→ YOUR OBJECTIVE:
This calls for a verbatim copy of all the data, with no images carried over.

→ RECORDED DATA:

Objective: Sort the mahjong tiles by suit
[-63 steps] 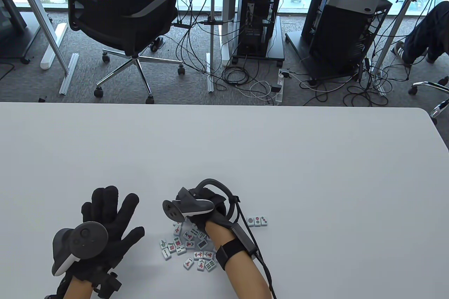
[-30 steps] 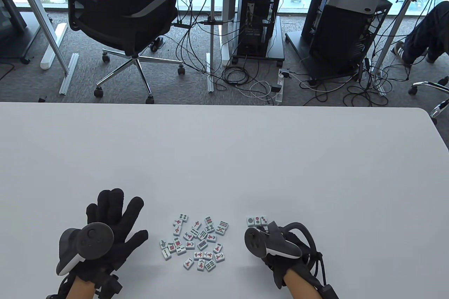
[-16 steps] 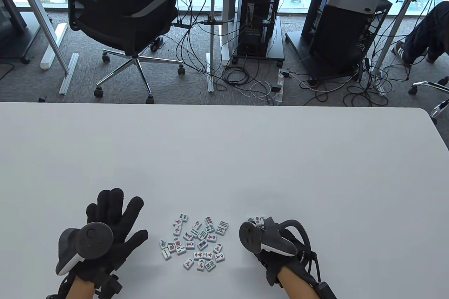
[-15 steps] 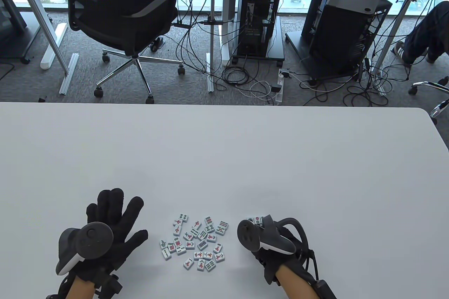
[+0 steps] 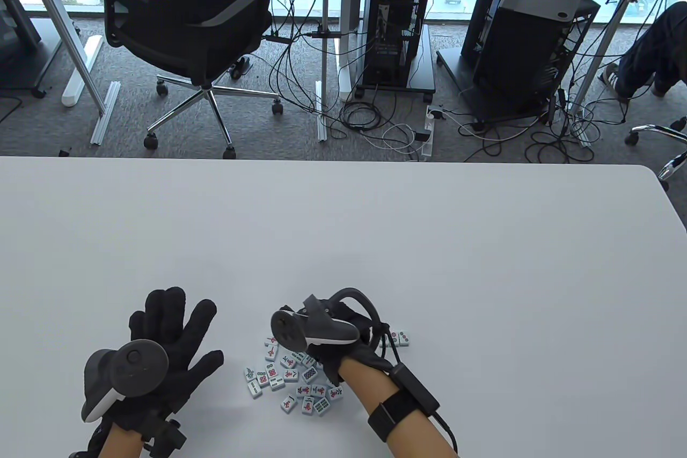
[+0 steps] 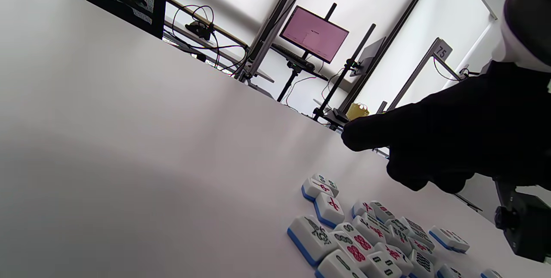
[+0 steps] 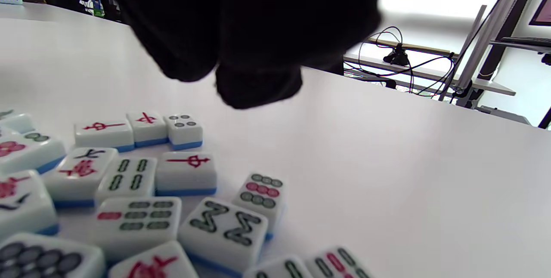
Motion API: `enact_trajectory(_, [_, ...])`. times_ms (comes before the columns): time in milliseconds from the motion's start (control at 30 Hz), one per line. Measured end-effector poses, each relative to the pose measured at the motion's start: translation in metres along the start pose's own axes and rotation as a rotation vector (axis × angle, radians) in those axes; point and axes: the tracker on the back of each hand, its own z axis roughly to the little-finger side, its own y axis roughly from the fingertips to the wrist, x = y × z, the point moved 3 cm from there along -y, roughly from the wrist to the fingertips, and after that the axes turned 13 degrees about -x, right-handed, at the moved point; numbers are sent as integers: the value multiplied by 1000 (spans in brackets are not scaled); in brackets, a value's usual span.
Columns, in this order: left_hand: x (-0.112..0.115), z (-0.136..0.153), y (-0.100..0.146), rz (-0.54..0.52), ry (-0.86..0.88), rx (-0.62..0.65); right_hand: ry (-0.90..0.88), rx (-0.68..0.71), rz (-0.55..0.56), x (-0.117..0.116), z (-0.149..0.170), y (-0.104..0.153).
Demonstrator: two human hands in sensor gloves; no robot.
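Observation:
A loose cluster of white, blue-backed mahjong tiles (image 5: 292,380) lies face up near the table's front edge. A short row of dot-suit tiles (image 5: 400,338) sits apart to its right. My right hand (image 5: 351,321) hovers over the cluster's far side, its tracker hiding the fingers from above. In the right wrist view the fingertips (image 7: 254,84) hang just above the tiles (image 7: 185,170) and hold nothing. The left wrist view shows that right hand (image 6: 452,140) above the tiles (image 6: 366,235), one finger pointing forward. My left hand (image 5: 172,329) lies flat on the table, fingers spread, left of the cluster.
The white table (image 5: 375,232) stretches far beyond the tiles. Behind its far edge are an office chair (image 5: 188,34), computer towers (image 5: 392,23) and floor cables. A seated person's leg (image 5: 649,55) shows at the far right.
My right hand has moved left, from beside the sorted dot row to above the loose cluster. The left hand has hardly shifted.

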Motion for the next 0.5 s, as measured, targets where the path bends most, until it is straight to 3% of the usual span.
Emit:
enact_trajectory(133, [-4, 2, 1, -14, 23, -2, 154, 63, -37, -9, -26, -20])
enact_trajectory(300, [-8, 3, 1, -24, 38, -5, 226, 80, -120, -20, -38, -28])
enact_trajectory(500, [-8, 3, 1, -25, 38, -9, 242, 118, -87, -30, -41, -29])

→ EXERCISE ANSWER:
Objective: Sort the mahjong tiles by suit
[-63 steps] 
[-30 steps] 
[-16 steps] 
[-15 steps] 
[+0 steps] 
[+0 steps] 
[+0 steps] 
Motion API: `enact_trajectory(_, [_, ...])`. times_ms (comes before the columns): time in milliseconds from the motion's start (control at 30 Hz), one per line. Measured end-effector poses, each relative to the pose measured at the motion's start: translation in metres along the start pose's own axes and rotation as a rotation vector (axis × angle, radians) in those axes; point and axes: the tracker on the back of each hand, its own z axis roughly to the little-finger side, its own y axis roughly from the fingertips to the wrist, x = y × z, the point moved 3 cm from there along -y, roughly from the wrist to the fingertips, and after that the axes turned 13 degrees about -x, right-handed, at the moved point; numbers are sent as integers: the value multiplied by 1000 (spans in brackets are not scaled); in brackets, a value's usual span.
Columns, in this order: left_hand: x (-0.112..0.115), z (-0.136..0.153), y (-0.100..0.146), rz (-0.54..0.52), ry (-0.86..0.88), rx (-0.62..0.65); right_hand: ry (-0.90..0.88), rx (-0.68..0.71), rz (-0.55..0.56), x (-0.117..0.116), z (-0.149..0.170), y (-0.104..0.153).
Demonstrator: two human hands in sensor gloves; no robot.
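Observation:
A loose cluster of white, blue-backed mahjong tiles (image 5: 292,380) lies face up near the table's front edge. A short row of dot-suit tiles (image 5: 400,338) sits apart to its right. My right hand (image 5: 351,321) hovers over the cluster's far side, its tracker hiding the fingers from above. In the right wrist view the fingertips (image 7: 254,84) hang just above the tiles (image 7: 185,170) and hold nothing. The left wrist view shows that right hand (image 6: 452,140) above the tiles (image 6: 366,235), one finger pointing forward. My left hand (image 5: 172,329) lies flat on the table, fingers spread, left of the cluster.
The white table (image 5: 375,232) stretches far beyond the tiles. Behind its far edge are an office chair (image 5: 188,34), computer towers (image 5: 392,23) and floor cables. A seated person's leg (image 5: 649,55) shows at the far right.
My right hand has moved left, from beside the sorted dot row to above the loose cluster. The left hand has hardly shifted.
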
Motion for the next 0.5 s, as measured, targets where the path bends most, until it is straight to 3% of the usual span.
Emit:
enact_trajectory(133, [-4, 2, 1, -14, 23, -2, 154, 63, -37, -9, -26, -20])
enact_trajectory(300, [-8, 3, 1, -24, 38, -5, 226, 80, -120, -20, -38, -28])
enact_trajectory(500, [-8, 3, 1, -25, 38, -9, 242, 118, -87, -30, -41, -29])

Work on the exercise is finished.